En combinant ces techniques, les chercheurs ont réussi à mettre en place une attaque de type « machine-in-the-middle » (interception complète dans les deux sens), leur permettant de lire et de modifier les données échangées entre la victime et Internet.

Quels appareils sont concernés ?

Les chercheurs ont testé onze routeurs et systèmes réseau de marques courantes : Netgear, TP-Link, D-Link, Asus, Tenda, Ubiquiti, Cisco et LANCOM, ainsi que les firmwares open source DD-WRT et OpenWrt. Chaque appareil testé s’est révélé vulnérable à au moins une des attaques. Les tests ont également été menés avec succès sur deux réseaux d’universités réelles, confirmant que le problème touche aussi les infrastructures professionnelles, pas seulement les box domestiques.

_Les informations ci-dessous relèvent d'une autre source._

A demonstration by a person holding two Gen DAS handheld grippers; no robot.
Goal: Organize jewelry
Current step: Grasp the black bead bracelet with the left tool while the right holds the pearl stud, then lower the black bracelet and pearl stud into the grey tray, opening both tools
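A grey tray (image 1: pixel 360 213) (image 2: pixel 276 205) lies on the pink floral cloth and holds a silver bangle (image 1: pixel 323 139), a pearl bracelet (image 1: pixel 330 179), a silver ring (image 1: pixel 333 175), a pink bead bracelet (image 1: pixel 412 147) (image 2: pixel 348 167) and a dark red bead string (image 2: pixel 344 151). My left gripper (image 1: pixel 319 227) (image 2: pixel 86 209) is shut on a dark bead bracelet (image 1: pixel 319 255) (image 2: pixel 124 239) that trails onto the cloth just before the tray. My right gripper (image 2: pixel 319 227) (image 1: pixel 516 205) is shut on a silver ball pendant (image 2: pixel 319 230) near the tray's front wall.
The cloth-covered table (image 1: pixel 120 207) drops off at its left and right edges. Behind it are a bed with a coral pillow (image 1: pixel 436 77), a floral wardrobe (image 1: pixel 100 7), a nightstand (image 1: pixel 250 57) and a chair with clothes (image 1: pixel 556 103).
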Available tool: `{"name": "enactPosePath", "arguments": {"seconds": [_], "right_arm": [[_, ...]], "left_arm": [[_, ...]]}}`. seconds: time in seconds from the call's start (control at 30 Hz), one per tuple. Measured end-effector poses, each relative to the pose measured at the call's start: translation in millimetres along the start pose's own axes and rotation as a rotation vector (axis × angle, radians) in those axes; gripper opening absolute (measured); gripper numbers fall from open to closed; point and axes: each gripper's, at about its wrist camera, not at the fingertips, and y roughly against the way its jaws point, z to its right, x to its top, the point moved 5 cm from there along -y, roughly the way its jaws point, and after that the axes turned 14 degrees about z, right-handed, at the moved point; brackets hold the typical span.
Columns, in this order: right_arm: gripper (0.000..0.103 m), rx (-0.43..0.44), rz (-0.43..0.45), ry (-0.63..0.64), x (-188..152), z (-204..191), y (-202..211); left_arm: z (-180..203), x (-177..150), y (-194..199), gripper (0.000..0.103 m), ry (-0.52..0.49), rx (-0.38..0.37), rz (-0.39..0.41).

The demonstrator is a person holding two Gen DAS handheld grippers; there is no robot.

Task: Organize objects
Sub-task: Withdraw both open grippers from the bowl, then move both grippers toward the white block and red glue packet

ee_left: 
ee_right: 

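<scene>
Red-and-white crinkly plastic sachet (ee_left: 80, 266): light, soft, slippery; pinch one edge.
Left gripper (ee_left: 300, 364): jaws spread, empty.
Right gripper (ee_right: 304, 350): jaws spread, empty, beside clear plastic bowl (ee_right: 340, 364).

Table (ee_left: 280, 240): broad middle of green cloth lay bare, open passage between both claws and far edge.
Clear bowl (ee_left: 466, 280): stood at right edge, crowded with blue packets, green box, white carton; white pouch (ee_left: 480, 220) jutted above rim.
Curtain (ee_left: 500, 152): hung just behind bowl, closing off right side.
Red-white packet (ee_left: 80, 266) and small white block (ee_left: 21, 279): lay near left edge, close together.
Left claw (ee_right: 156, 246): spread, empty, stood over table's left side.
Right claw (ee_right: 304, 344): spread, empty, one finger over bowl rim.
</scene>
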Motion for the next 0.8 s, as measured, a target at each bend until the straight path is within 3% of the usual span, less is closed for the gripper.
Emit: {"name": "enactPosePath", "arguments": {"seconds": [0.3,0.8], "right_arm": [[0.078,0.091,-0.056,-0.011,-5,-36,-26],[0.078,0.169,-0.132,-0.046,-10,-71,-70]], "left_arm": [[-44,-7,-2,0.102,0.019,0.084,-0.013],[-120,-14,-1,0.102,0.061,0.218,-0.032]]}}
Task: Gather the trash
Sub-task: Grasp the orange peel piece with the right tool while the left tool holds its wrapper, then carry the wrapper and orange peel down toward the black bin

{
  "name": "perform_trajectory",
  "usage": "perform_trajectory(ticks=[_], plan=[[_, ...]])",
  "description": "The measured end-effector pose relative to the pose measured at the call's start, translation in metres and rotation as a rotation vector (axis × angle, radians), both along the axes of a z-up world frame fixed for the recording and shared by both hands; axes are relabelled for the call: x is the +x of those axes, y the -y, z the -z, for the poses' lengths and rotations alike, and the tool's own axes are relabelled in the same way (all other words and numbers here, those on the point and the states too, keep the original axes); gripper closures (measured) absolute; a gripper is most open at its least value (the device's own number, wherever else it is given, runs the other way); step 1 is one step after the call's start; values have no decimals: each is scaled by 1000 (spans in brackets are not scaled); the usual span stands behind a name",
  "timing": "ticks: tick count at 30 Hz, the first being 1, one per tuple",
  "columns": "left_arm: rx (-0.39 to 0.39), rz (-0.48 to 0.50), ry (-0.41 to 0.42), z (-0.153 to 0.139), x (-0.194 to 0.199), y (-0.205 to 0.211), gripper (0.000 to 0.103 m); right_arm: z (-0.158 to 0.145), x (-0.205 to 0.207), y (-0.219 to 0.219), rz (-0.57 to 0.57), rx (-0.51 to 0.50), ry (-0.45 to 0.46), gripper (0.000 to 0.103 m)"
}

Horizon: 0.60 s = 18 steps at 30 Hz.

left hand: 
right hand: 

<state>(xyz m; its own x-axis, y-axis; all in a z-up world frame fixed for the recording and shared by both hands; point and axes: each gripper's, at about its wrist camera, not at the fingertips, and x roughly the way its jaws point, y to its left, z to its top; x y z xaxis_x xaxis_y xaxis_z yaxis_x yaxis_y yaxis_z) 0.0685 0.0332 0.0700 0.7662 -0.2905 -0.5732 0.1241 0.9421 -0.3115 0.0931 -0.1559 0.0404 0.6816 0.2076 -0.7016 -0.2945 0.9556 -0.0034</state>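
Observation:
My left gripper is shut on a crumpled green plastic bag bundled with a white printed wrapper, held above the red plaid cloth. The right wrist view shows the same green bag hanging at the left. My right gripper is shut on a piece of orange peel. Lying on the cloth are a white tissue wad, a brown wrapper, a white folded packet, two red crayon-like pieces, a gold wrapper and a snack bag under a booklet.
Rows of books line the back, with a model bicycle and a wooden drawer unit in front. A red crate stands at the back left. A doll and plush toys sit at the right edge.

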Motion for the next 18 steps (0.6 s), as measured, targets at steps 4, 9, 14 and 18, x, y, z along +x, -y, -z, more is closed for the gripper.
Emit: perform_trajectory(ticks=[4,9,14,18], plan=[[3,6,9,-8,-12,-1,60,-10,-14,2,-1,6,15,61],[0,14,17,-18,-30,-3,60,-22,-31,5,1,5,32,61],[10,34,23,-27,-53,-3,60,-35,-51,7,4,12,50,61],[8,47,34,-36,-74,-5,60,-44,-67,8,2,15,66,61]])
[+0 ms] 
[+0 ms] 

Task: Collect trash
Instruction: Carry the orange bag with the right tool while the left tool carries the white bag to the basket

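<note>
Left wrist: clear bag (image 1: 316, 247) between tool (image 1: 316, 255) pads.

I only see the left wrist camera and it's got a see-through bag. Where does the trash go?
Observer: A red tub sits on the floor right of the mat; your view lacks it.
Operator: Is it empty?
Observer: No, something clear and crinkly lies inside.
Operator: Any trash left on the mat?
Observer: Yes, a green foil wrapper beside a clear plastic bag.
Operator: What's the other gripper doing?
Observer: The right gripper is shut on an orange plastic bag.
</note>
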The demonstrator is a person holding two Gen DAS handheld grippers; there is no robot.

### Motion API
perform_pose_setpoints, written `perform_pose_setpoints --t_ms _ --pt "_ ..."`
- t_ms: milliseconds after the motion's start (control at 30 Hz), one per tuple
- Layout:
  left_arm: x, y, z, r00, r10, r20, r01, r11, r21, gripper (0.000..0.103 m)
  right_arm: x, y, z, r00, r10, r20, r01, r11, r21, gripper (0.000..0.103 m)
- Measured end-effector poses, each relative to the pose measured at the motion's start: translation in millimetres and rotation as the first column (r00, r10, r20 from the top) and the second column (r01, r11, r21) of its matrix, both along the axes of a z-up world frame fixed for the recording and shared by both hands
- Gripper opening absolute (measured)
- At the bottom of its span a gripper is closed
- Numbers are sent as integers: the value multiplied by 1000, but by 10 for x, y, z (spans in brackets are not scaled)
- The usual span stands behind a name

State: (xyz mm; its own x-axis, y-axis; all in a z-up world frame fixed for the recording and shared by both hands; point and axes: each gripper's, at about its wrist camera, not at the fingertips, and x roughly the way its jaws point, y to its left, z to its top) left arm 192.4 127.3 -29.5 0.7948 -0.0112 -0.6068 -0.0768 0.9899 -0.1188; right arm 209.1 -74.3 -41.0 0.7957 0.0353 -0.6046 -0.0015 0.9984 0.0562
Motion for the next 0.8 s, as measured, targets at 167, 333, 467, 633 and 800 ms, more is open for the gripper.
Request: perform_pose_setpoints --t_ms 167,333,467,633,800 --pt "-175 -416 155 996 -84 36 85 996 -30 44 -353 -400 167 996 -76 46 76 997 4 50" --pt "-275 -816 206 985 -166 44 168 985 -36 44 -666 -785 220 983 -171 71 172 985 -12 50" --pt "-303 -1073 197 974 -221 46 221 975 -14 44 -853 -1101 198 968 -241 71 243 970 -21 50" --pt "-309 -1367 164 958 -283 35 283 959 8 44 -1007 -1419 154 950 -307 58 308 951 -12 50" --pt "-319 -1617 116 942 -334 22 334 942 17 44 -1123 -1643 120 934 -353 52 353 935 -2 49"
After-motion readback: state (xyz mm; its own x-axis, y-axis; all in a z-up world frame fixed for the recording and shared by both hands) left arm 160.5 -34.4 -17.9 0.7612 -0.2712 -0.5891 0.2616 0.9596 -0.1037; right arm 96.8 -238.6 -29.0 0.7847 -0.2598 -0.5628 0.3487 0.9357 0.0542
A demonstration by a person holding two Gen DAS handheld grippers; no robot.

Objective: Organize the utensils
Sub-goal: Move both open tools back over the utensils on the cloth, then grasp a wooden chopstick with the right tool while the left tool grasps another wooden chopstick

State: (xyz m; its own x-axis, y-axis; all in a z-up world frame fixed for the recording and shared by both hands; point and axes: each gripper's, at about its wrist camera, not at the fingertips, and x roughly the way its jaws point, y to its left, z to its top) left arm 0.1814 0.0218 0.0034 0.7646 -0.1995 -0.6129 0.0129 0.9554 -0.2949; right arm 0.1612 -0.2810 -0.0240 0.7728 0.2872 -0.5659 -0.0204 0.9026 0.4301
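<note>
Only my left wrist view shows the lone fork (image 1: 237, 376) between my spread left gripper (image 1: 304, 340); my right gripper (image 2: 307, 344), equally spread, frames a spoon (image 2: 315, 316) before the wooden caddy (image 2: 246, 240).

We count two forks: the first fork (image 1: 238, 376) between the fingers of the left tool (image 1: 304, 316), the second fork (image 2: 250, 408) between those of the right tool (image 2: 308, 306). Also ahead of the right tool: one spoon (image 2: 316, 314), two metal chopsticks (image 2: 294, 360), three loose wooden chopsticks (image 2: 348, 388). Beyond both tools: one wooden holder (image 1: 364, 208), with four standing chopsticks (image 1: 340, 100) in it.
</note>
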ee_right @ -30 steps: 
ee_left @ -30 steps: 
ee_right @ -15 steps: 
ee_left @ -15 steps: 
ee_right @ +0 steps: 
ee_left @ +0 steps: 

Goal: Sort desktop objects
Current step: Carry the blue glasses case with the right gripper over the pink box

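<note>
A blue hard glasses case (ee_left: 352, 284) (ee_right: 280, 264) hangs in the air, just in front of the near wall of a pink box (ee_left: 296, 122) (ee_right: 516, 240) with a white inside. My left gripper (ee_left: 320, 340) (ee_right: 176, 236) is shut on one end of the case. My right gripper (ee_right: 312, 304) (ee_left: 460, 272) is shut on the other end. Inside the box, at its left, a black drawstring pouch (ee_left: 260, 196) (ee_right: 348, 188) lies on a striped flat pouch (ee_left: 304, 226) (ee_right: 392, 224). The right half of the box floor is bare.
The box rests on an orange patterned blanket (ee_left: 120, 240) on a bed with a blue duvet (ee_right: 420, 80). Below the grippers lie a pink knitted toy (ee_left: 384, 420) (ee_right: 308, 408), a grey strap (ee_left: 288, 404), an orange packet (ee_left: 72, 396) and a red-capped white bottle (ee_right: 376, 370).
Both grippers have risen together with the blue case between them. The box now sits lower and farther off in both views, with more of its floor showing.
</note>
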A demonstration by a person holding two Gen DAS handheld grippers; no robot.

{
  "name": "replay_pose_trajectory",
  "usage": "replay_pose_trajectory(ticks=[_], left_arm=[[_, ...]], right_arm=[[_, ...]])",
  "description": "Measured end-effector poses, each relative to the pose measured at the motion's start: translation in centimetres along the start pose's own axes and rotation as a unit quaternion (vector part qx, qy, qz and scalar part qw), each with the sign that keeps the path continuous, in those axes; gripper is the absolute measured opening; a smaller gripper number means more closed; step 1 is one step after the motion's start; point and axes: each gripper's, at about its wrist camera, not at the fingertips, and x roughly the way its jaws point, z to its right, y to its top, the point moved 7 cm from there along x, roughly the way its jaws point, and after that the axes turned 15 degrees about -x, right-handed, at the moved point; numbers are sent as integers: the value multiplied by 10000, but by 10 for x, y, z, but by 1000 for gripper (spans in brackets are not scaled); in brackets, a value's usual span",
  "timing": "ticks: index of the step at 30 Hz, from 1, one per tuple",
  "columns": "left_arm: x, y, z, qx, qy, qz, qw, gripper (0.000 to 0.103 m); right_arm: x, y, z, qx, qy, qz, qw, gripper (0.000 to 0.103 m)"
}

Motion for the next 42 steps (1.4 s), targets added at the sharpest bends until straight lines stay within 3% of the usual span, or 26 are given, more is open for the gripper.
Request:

Quels sont les risques concrets ?

Une fois l’attaque en place, les possibilités sont multiples : Interception de pages web non chiffrées (Google estime que 6 à 20 % des pages chargées ne sont toujours pas en HTTPS), vol de cookies d’authentification et de mots de passe, cache-poisoning DNS (rediriger l’utilisateur vers de faux sites), espionnage des sites visités, même en HTTPS, via les adresses IP consultées ou encore sur les réseaux d’entreprise, interception du trafic d’authentification RADIUS.

Faut-il paniquer ?

Pas nécessairement. Contrairement à d’anciennes attaques Wi-Fi comme celle contre le protocole WEP (accessible à quiconque se trouvait à portée du réseau), AirSnitch nécessite que l’attaquant soit déjà connecté au réseau ciblé. Sur un réseau domestique protégé par un mot de passe solide connu uniquement de ses utilisateurs, le risque reste limité. En revanche, les réseaux publics (cafés, hôtels, aéroports, campus universitaires) où n’importe qui peut se connecter représentent un terrain de jeu idéal pour ce type d’attaque. Les réseaux invités d’entreprise sont également concernés. HD Moore, expert en sécurité et fondateur de runZero, a commenté à Ars technica:

Cette recherche montre qu’un attaquant connecté en Wi-Fi peut contourner l’isolation des clients et mettre en oeuvre des attaques de relais complètes contre d’autres clients, à la manière des anciennes attaques d’usurpation ARP (ARP spoofing). À bien des égards, cela rétablit la surface d’attaque qui existait avant que l’isolation des clients ne devienne courante.

Il a toutefois noté que les attaques AirSnitch demandent un travail considérablement plus important que les anciennes méthodes, du moins tant que personne n’a écrit d’outil automatisé pour les simplifier.

Comment se protéger ?

Les chercheurs et experts en sécurité recommandent plusieurs mesures :

  • Éviter les réseaux Wi-Fi publics pour des activités sensibles (banque en ligne, achats)
  • Utiliser un VPN de confiance sur les réseaux publics, même si cette protection reste imparfaite
  • Pour les entreprises, privilégier le WPA3-Enterprise avec des configurations RADIUS solides
  • Séparer les réseaux invités des réseaux internes sur des VLAN distincts, voire sur des infrastructures physiques séparées
  • Maintenir le firmware des routeurs à jour
  • Désactiver les SSID et bandes de fréquence inutilisés
  • En dernier recours, partager la connexion d’un téléphone mobile plutôt que de se connecter à un Wi-Fi inconnu

Certains fabricants de routeurs ont déjà commencé à publier des mises à jour, mais Xin’an Zhou a indiqué que certains constructeurs lui ont confié que des faiblesses systémiques ne pourraient être corrigées qu’au niveau des puces elles-mêmes. Une solution durable nécessitera probablement une évolution coordonnée des standards et des firmwares à l’échelle de toute l’industrie.